Si tratta di giovani uomini di età compresa tra i 20 e i 30 anni, dotati di quella rapidità di movimenti che li rende adatti alle azioni terroristiche, con un livello culturale medio basso, una famiglia molto solida ed unita alle spalle e la pericolosa tendenza al fanatismo. Un soggiorno in zone in mano ad organizzazioni terroristiche favorisce una chiusura ed un isolamento rispetto alla realtà, alimenta dichiarazioni farneticanti, portatrici di un’ideologia religiosa votata al più sfrenato estremismo e chiusura, che porta troppe volte a far coincidere la Sharia con la Guerra Santa.
Francesco Bruno, stimato criminologo, in un’intervista, afferma che questi ragazzi ammaliati da una cultura che affida soltanto alla religione il proprio riscatto e la propria identità, generalmente, hanno sofferto nella loro vita di un episodio tragico che li ha colpiti (tragica perdita di un familiare o di un conoscente) e hanno introiettato un senso di colpa per essere rimasti in vita; contemporaneamente, hanno formato la propria coscienza, attraverso un indottrinamento speciale, che si esplicita con l’autosacrificio. Tramite quest’ultimo, sperimentano la possibilità di sentirsi per la prima volta capaci di fare un danno serio al nemico, un danno che non può essere ignorato.

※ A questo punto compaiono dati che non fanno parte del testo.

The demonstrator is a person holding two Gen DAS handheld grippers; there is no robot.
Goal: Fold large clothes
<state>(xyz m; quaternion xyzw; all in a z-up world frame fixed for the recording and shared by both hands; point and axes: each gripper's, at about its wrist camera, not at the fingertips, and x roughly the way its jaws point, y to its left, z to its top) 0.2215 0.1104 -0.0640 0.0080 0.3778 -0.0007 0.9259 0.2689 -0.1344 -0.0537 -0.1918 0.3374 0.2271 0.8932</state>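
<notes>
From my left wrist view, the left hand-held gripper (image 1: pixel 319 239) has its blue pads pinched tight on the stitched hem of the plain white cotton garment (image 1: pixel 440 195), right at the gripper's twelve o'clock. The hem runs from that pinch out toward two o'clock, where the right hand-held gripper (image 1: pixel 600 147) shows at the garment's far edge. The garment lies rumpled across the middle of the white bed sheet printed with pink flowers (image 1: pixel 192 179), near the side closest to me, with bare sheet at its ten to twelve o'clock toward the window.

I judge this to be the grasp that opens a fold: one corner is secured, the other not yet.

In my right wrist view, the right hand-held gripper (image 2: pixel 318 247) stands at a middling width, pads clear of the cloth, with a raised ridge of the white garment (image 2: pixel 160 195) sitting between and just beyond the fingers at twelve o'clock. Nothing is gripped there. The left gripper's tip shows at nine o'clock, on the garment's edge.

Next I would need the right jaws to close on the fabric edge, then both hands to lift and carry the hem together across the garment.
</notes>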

Il gruppo terrorista, da un punto di vista psicodinamico e analitico, è il sostituto illusionistico di un oggetto perso precocemente, inteso come perdita di una figura di autorità. Dunque, la fusione con il sentimento di gruppo stimola il Sé. Alla domanda “Chi sono?” si sostituisce la domanda “A chi appartengo?” . Per queste persone, il mondo è caratterizzato da una grande unità simbiotica e, dall’altra, la scissione sostiene la visione di un mondo di rivalità, competizione e pluralità. Per questi soggetti, l’ideologia del gruppo definisce ciò che per loro è bene o male e le loro norme sostituiscono il Super-Io individuale, che si annulla.
In che modo si estrinseca la natura umana se non nel bisogno di affiliazione e di appartenenza, il cui scopo del primo corrisponde alla necessità di creare una condizione di vicinanza con altre persone e di ricercare l’appartenenza a un gruppo? La vicinanza dell’altro avrebbe lo scopo di ridurre l’ansietà e di confrontare le proprie emozioni. Appartenenza e amore sono bisogni legati alla relazione con i genitori e con la famiglia di origine.
In un mondo in cui identità e società sono in connessione continua, in cui la globalizzazione ha reso i confini geografici e liquidi, bisogna riflettere su come la paura del diverso, del non-compreso possa creare uomini e donne in grado di farsi saltare in aria o sparare su una folla inerme reputandosi portatori di una verità assoluta che rende liberi e conduce alla vita eterna.